Das einzige Grün, das uns in winterlichen Laubwäldern manchmal begegnet, ist das der immergrünen Mistel, welche auf Laubbäumen als Schmarotzer wächst. Es ist verständlich, dass der eigenartige kugelige Strauch mit den lanzettförmigen Blättern und erbsengroßen weißen Beeren, der auf den Bäumen oft wie ein großes Vogelnest erscheint, schon seit den Zeiten der alten Griechen und Germanen die Aufmerksamkeit auf sich gelenkt hat und zu allerlei Heil- und Zauberhandlungen gebraucht wurde, die bis in unsere Zeit herein nachwirken, so z.B. in England als unentbehrlicher Festschmuck zu Weihnachten und Neujahr.
Die Nachprüfung der alten Empfehlungen durch die moderne Pharmakologie hat den Heilinstinkt der Naturvölker in vielen Punkten bestätigt. In erster Linie wirkt die Mistel auf den Bluthochdruck und alle damit verbundenen Beschwerden wie Schwindel, Kopfschmerzen und nervöse Reizbarkeit. Auch manche Kreislaufstörungen und Beschwerden der Wechseljahre werden günstig beeinflusst. Sicher ist, dass sie in zahlreichen Fällen von Kinderkrämpfen und Epilepsie, sowie bei Blutungen geholfen hat, doch gibt es hier bessere Mittel, und man sollte bei solchen ernsteren Leiden sich nicht auf Hausmittel verlassen, sondern einen Arzt zuziehen.
Die Mistel ist in neuester Zeit zu einer der großen Hoffnungen für die Bekämpfung des Krebses geworden. Wenn sich die Hinweise bestätigen sollten, die der hellsichtige Geistesforscher Dr. Rudolf Steiner in den letzten Jahren seines Lebens bezüglich der Krebsbehandlung mit Mistelpräparaten gegeben hat, dann würde die Mistel in die Reihe der ganz großen Heilmittel aufrücken. Tatsächlich bestehen auffallende Parallelen beim Wachstum der Mistel und des Krebses, und oft schon hat die Natur und durch solche Zeichen Wanke für Heilwirkungen gegeben. Die Versuche mit Mistelpräparaten bei Krebs sind noch im Gang und haben zunächst bei den Vorstadien des Krebses ermutigende Erfolge gezeitigt.

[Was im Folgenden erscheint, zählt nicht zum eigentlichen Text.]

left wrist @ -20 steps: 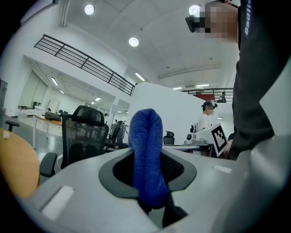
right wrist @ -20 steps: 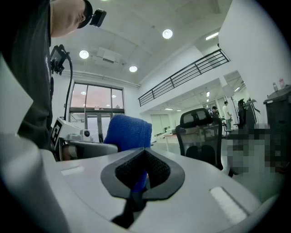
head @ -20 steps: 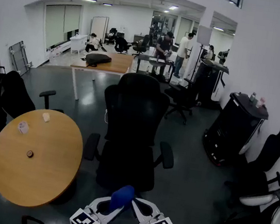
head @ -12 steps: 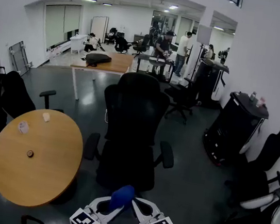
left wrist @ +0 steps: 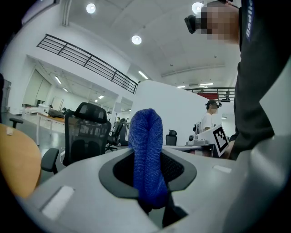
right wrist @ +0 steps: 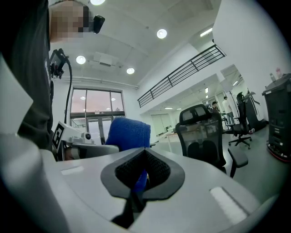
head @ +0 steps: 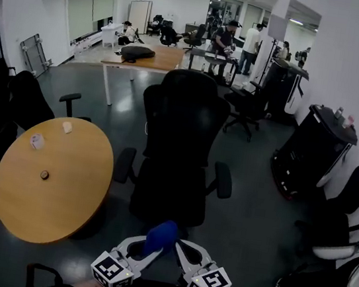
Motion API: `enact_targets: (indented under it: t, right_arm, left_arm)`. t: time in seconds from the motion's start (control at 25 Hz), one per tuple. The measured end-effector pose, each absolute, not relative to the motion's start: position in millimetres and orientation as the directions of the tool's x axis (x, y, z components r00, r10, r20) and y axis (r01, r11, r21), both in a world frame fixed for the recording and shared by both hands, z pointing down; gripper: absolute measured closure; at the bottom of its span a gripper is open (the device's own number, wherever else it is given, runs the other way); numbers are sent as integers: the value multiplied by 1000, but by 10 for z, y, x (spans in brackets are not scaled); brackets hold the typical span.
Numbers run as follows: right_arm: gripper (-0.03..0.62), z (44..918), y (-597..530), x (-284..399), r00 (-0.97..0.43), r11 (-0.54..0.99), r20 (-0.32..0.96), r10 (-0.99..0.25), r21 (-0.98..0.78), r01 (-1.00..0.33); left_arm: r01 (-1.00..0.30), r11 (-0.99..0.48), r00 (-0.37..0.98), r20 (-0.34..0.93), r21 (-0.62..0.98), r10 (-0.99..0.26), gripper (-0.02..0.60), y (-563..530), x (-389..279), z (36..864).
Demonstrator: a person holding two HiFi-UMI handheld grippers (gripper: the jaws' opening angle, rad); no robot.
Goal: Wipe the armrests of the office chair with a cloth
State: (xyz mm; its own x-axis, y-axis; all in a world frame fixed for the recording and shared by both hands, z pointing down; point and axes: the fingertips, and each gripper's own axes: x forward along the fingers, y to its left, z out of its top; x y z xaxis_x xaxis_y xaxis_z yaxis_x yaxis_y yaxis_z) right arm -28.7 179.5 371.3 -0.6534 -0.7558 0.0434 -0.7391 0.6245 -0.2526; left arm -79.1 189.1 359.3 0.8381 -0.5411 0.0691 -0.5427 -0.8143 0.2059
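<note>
Both jaw pairs stand narrow: my left gripper (left wrist: 148,179) clamps the folded blue cloth (head: 161,236), my right gripper (right wrist: 141,176) pinches a sliver of it.

**Around the Office**

A round wooden table (head: 49,210) stands at left, bearing two small white items (head: 35,141) and a dark disc (head: 44,175). Beyond it is a rectangular desk (head: 158,61) with a black bag (head: 137,53). A black cabinet (head: 312,152) stands at right, and people (head: 227,38) are gathered far back.
</note>
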Motion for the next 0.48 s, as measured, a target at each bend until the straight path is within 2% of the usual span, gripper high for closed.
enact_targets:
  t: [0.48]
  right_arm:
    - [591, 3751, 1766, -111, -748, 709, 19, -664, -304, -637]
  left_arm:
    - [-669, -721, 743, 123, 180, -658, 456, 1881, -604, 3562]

Alle diese medizinischen Erfahrungen deuten darauf hin, dass die Mistel in erster Linie ein Nervenmittel ist. In unserer Zeit des übermäßigen Nervenverbrauchs dürfte es daher auf jeden Fall empfehlenswert sein, mehrmals im Jahr die Zauberkräfte der Mistel auf sich wirken zu lassen und dadurch das Nervensystem ganz allgemein zu stärken, um den genannten Krankheiten vorzubeugen.
Man verwendet zu einer solchen Kur die getrockneten fein geschnittenen Blätter und Zweige der Mistel (in Apotheken und Drogerien), übergießt etwa 30 gr. davon mit 1 Liter kochenden Wassers zum Tee und trinkt davon täglich 2-3 Tassen mehrere Wochen lang. Ähnliche Dienste tut das ebenfalls aus Zweigen und Blättern hergestellte Mistelpulver, von dem man dreimal täglich eine Messerspitze voll nimmt. Will man mehr auf Frauenleiden wirken, dann mischt man den Mistel-Tee mit gleichen Teilen Zinnkraut und Hirtentäschel. Bei Krämpfen gibt man gleiche Teile Mistel- und Baldrian-Tee.